Sunday, March 1, 2009

Beating the performance bogeys in the Intel SSDs

Intel changed the world forever with its new X25M and X18M SSDs.

But reports are circulating of major performance problems.

Everyone's puzzled, and Intel denies any performance problems at all.

What's the low-down?

It's simple, as far as I can tell.

First, let's review the kinds of problems being reported :

* Intel SSD is BLISTERINGLY fast when first installed, but after a few months, random write performance plummets.

* Testing the Intel SSD by hammering it with tiny random writes for even less than a few hours brings a brand-new SSD to its knees - write speeds lower than 10MB per second.

* Imaging a hard disk partition onto a brand-new Intel SSD, results in that SSD's write speed dropping to just a fraction of the advertised speed. (Search the linked page for 'All we did here was write the OS files')

You're not going to like this, but if you partition the drive - e.g. in half - and only ever use one of the two partitions, you won't see these problems.

Or at least, that's my bet, not actually owning one quite yet (although I've placed an order).

Can you see why?

The Intel SSD is so mind-bogglingly brilliant because it combines random writes into sequential writes. Others have already blogged about that very well, so I won't detail it here.

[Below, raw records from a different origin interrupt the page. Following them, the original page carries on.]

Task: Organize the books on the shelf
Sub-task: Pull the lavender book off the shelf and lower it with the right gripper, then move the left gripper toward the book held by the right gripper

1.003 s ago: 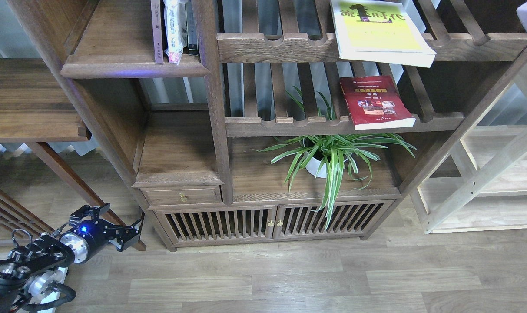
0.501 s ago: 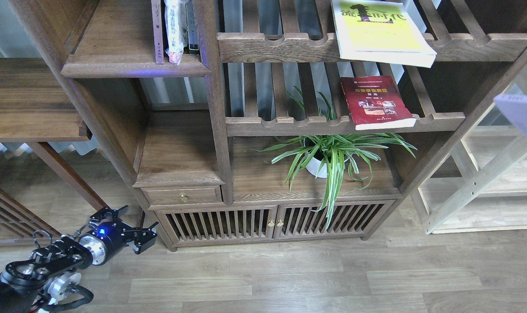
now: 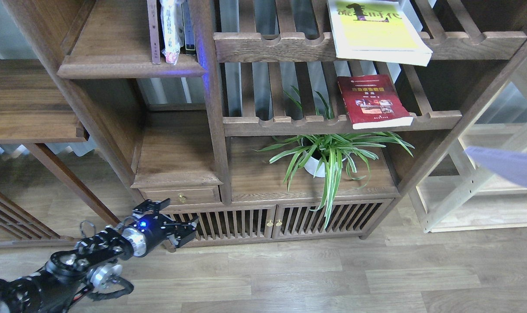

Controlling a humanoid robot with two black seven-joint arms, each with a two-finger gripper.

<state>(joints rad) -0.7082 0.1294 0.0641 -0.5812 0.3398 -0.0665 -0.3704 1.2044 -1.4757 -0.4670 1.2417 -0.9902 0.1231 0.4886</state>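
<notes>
Our three books sit well apart. The yellow-green book (image 3: 378, 30) lies flat on the upper slatted rack (image 3: 280, 45), its near corner hanging past the scalloped front rail, so it looks dropped there, not shelved. The red book (image 3: 373, 101) lies flat on the lower slatted rack (image 3: 289, 125), its white page edge flush with the front rail. The pale lavender book (image 3: 506, 166) shows only as a tilted slab at the right edge of the head view, in front of the light-wood unit (image 3: 476, 208) and resting on nothing we can see; we judge that our right arm is carrying it, though that gripper is out of view, so we cannot confirm the hold. The shelf (image 3: 115, 65) we take as the goal is the solid dark board at upper left, where a few upright volumes (image 3: 170, 30) stand packed against the right post, leaving its left part bare, which is presumably where the strays belong, spines out. Our left gripper (image 3: 174, 219) hangs low by the floor, just in front of the small drawer (image 3: 180, 195) and the slatted cabinet doors (image 3: 272, 224), its fingers (image 3: 152, 204) spread apart and holding nothing. A spider plant (image 3: 328, 152) in a white pot stands under the red book.
</notes>
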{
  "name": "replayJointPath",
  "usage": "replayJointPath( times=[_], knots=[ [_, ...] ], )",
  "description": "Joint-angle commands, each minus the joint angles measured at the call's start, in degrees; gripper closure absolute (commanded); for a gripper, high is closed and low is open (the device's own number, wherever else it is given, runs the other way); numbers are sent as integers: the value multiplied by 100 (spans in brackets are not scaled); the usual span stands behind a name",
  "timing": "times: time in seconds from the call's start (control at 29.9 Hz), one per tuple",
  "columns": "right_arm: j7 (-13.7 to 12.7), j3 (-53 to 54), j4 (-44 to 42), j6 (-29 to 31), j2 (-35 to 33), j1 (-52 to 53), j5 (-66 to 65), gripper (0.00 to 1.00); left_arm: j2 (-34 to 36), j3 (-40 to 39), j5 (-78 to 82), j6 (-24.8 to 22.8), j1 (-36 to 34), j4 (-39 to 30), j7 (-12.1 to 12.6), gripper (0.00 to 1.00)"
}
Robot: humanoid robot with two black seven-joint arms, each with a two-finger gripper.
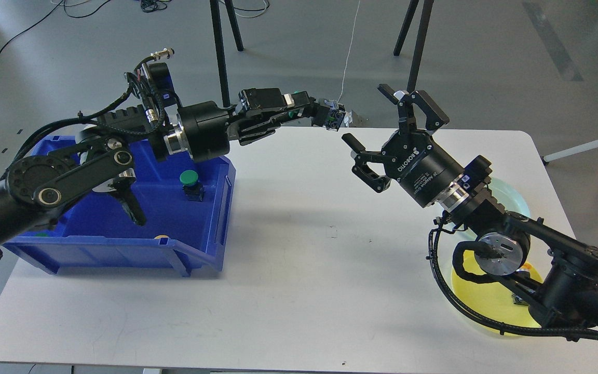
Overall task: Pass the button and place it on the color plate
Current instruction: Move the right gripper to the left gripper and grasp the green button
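My left gripper (pixel 325 112) is shut on a green button (pixel 334 115), held out over the table's far edge with its dark base end pointing right. My right gripper (pixel 369 114) is open, its fingers spread wide, just right of the held button and not touching it. A blue bin (pixel 211 218) at the left holds a green button (pixel 190 183) and others partly hidden by my left arm. The pale green plate (pixel 512 195) and the yellow plate (pixel 478 298) at the right are mostly covered by my right arm.
The white table (pixel 299 249) has open surface between bin and plates. Black tripod legs (pixel 413 57) stand on the floor behind the table. A white cable with a plug (pixel 350 117) lies beyond the far edge.
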Motion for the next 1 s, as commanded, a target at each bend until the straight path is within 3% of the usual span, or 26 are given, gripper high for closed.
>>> replayJointPath(
  times=[0.0, 0.47, 0.8, 0.97],
  knots=[
    [-2, -204, -53, -17, 228, 200, 79, 1, 7, 2, 0, 0, -9, 1, 0, 91],
    [-2, -521, -35, -623, 457, 482, 202, 6, 7, 10, 0, -9, -9, 1, 0, 91],
    [-125, -556, -26, -870, 466, 482, 194, 46, 7, 19, 0, -44, -9, 1, 0, 91],
    [-125, -539, 9, -870, 475, 491, 194, 58, -1, 28, 17, -35, -9, 1, 0, 90]
  ],
)
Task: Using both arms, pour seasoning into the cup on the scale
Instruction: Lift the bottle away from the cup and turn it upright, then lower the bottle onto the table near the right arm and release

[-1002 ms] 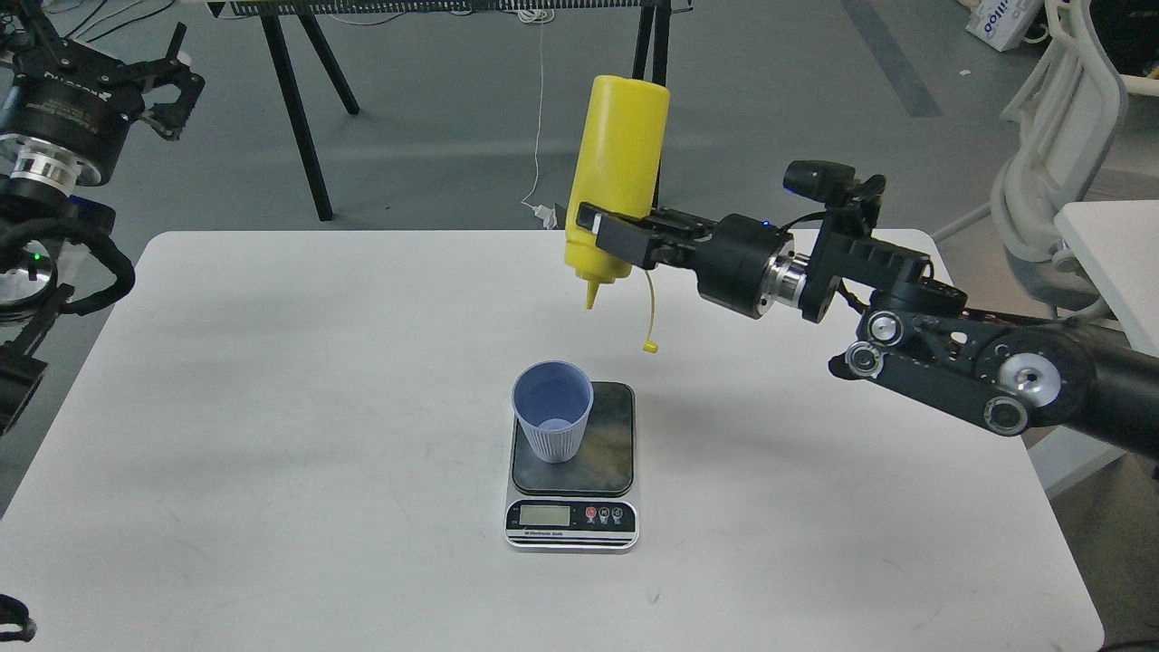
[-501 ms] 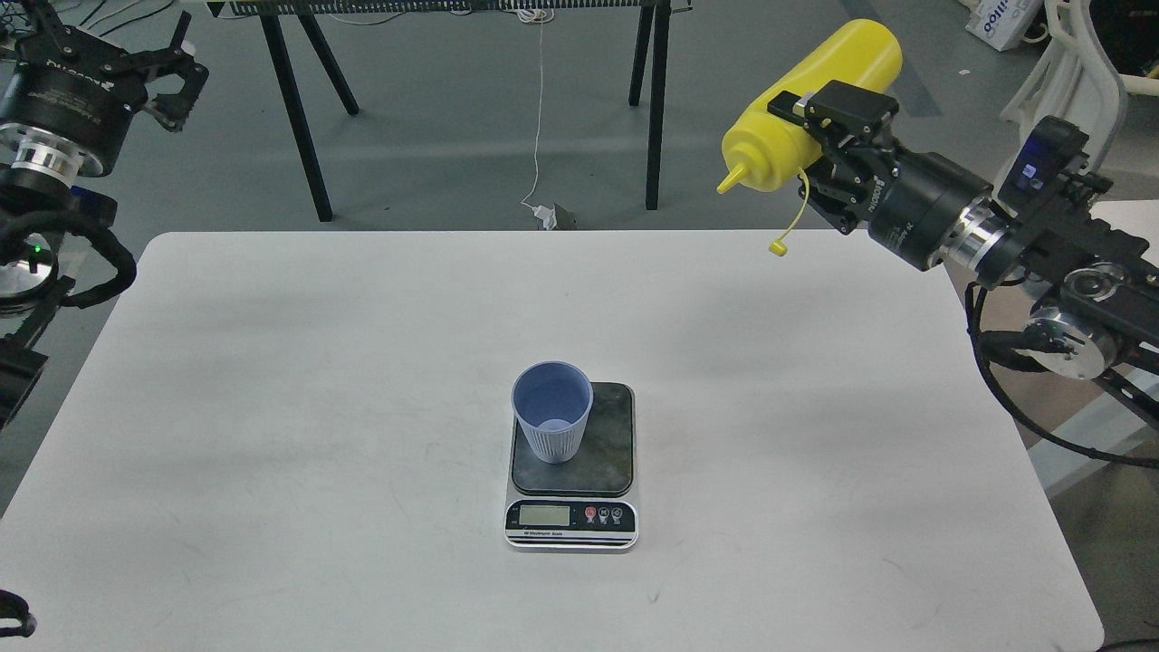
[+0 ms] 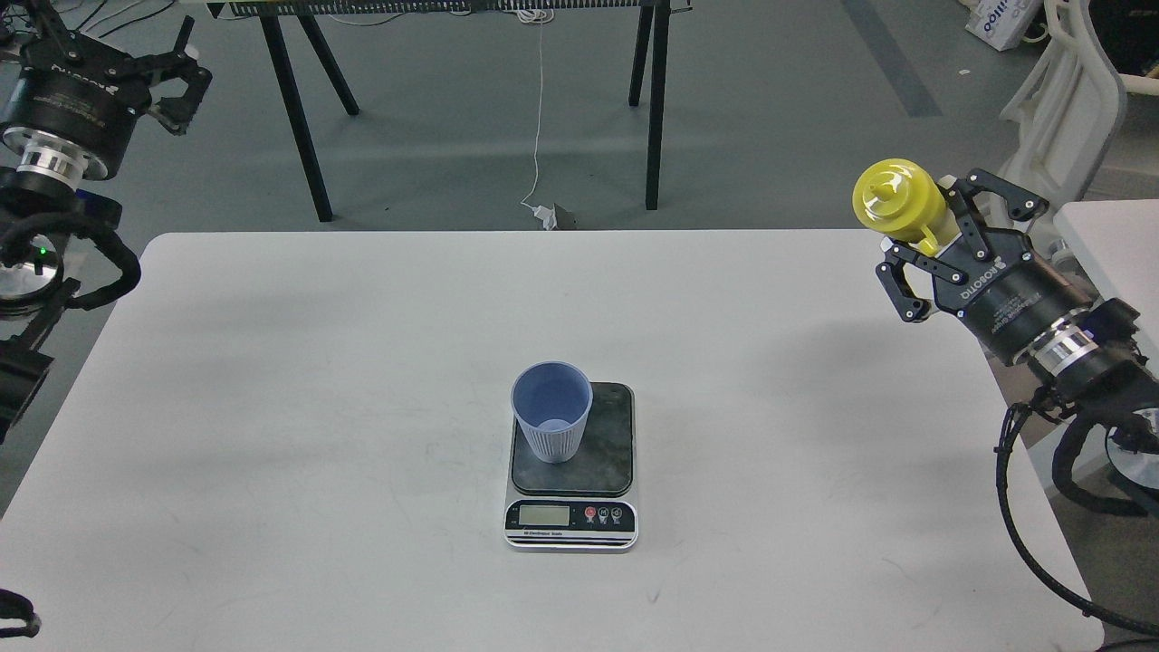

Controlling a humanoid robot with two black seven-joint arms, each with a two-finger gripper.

The problem is that the SSD doesn't know when virtual sectors are "available" again - it only knows which virtual sectors the operating system has ever written to.

If the operating system has EVER written to a virtual sector, the SSD controller studiously preserves the content of that virtual sector ever after, EVEN IF THE OPERATING SYSTEM LATER THINKS IT HAS DELETED FILES AND THAT THEREFORE THE SECTOR IS UNUSED AND AVAILABLE FOR RE-USE.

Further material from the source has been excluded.